There is nothing wrong with having public content delivered over http + ssl (https). It's the other way around you may fail, as our student web-mail back in 2008 was delivered over http. That is a real security issue.

When it comes to your users, a https indicator is a notion of safe, secure, valid and trustworthy. Your users will feel even more relaxed if they see the https image, even if it makes no difference on a public site.


NO. HTTPS increase confidence of user’s and ensure them about a secure connection. It does not mean that your website has sensitive content. An SSL from trusted CA will provide the highest level of encryption. CA verifies domain ownership and organization detail before issuing the certificate. So, HTTPS connection offers security as well as confidence.


Google and other browser developers are also forcing https. Chrome now won't allow geolocation without it. They are trying to force every website to ssl over the next few years.

We want to start by requiring secure origins for these existing features:

  • Device motion / orientation
  • EME
  • Fullscreen
  • Geolocation
  • getUserMedia

As with gradually marking HTTP as non-secure (https://www.chromium.org/Home/chromium-security/marking-http-as-non-secure), we expect to gradually migrate these features to secure-only, based on thresholds of usage, starting with lowest usage and moving towards higher. We also expect to gradually indicate in the UX that the features are deprecated for non-secure origins.

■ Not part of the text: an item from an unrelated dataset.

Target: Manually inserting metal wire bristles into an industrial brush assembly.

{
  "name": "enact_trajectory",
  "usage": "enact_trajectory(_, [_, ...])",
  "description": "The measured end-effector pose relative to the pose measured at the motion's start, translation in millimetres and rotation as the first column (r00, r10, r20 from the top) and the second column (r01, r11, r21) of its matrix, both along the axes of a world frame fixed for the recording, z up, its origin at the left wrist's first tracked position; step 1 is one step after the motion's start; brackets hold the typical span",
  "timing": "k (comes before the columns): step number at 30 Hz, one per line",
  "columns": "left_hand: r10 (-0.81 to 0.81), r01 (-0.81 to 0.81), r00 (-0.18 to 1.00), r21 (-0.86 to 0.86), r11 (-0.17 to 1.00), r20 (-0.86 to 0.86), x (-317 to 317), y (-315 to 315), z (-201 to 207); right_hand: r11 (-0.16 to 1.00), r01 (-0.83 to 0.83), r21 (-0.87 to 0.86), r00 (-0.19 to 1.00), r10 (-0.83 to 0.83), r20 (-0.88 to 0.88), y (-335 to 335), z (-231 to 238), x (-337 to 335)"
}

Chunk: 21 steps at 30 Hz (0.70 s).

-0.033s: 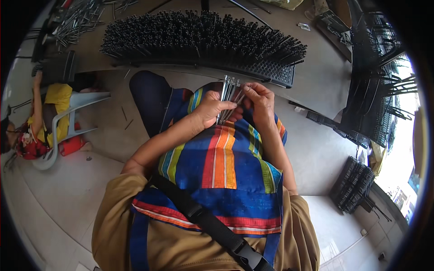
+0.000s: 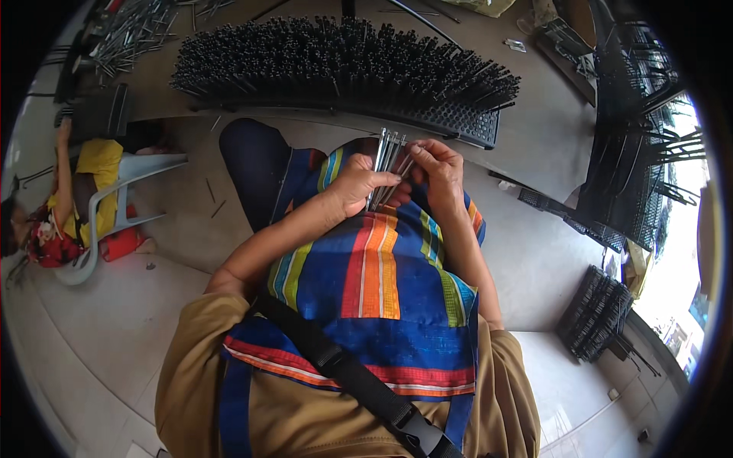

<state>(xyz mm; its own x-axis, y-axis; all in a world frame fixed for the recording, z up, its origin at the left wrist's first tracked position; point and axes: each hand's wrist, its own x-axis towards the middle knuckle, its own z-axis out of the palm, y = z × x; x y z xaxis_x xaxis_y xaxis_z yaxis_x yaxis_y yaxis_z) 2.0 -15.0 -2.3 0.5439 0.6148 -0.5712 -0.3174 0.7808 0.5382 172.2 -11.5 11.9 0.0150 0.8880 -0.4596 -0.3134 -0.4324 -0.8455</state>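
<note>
Above my lap, my left hand (image 2: 359, 185) is closed around a bundle of thin silvery metal rods (image 2: 382, 153), its thumb laid across them. The rods stand roughly upright and fan out a little at the top. My right hand (image 2: 439, 169) meets the bundle from the right, thumb and fingers pinched on a rod at its edge. Just beyond my hands is a black perforated rack (image 2: 473, 122), densely filled with upright dark rods (image 2: 336, 65). Some holes at its right end show no rods.
The rack stands on a grey table (image 2: 546, 145). Loose metal rods (image 2: 134, 38) lie in a heap at the far left. Another person (image 2: 57, 221) sits on a grey plastic chair (image 2: 95, 210) at the left. Black mesh racks (image 2: 595, 313) stand at the right.
</note>
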Motion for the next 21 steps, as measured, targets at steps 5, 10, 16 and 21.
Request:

The deprecation strategy for each of these features is not decided on and may very well differ from feature to feature. We don’t currently know what the thresholds will be, or how heavily used the features are on what kinds of origins. We are in the process of gathering data, and will report back when we have it. There are no firm plans at all at this time, other than eventual deprecation. We intend for this to stimulate a public discussion of the best way to approach this deprecation. So, to that point, we'd love to hear what the community thinks.

see http://www.brightedge.com/blog/is-https-really-necessary/ and https://groups.google.com/a/chromium.org/forum/#!msg/blink-dev/2LXKVWYkOus/gT-ZamfwAKsJ

And now Mozilla is in the game as well…

There’s pretty broad agreement that HTTPS is the way forward for the web. In recent months, there have been statements from IETF, IAB (even the other IAB), W3C, and the US Government calling for universal use of encryption by Internet applications, which in the case of the web means HTTPS.

After a robust discussion on our community mailing list, Mozilla is committing to focus new development efforts on the secure web, and start removing capabilities from the non-secure web. There are two broad elements of this plan:

  • Setting a date after which all new features will be available only to secure websites
  • Gradually phasing out access to browser features for non-secure websites, especially features that pose risks to users’ security and privacy.

See full entry here https://blog.mozilla.org/security/2015/04/30/deprecating-non-secure-http/

So to answer the OPs question. No you will not confuse users as all site will end up secure on https with ssl.

UPDATE: ios10 beta3 and beta4 now require https for location as well.

  • please include teh relevant part of the link in your answer so if it's deleted, the answer remains – Devin May 10 '16 at 19:27
  • Agreed with Devin, this is now (could be) the most relevant answer since Google is essentially forcing https, but right now it is just lacking relevant details. – DasBeasto May 10 '16 at 19:47

Agree with all above. I would suggest a fallback page to explain what it is and why you are doing it if the user rejects the HTTPS request. Not sure how you are signing your certificates, but that page can be used to educate users that reject it that you are simply making everything more secure as a default and for general privacy.


1) What's hassle do you have? We have VIP subscription page with payment form. Taking credit card information requires https of course so we put this page under https protocol. But the rest of the site is under http even in member area.

2) From technical point of view https is a bit slower - adds about 1 sec to page load time. SSL should be installed during the first page request - it takes 4 requests and further it requires less requests because of ssl-cache. But anyway it's a bit slower then http.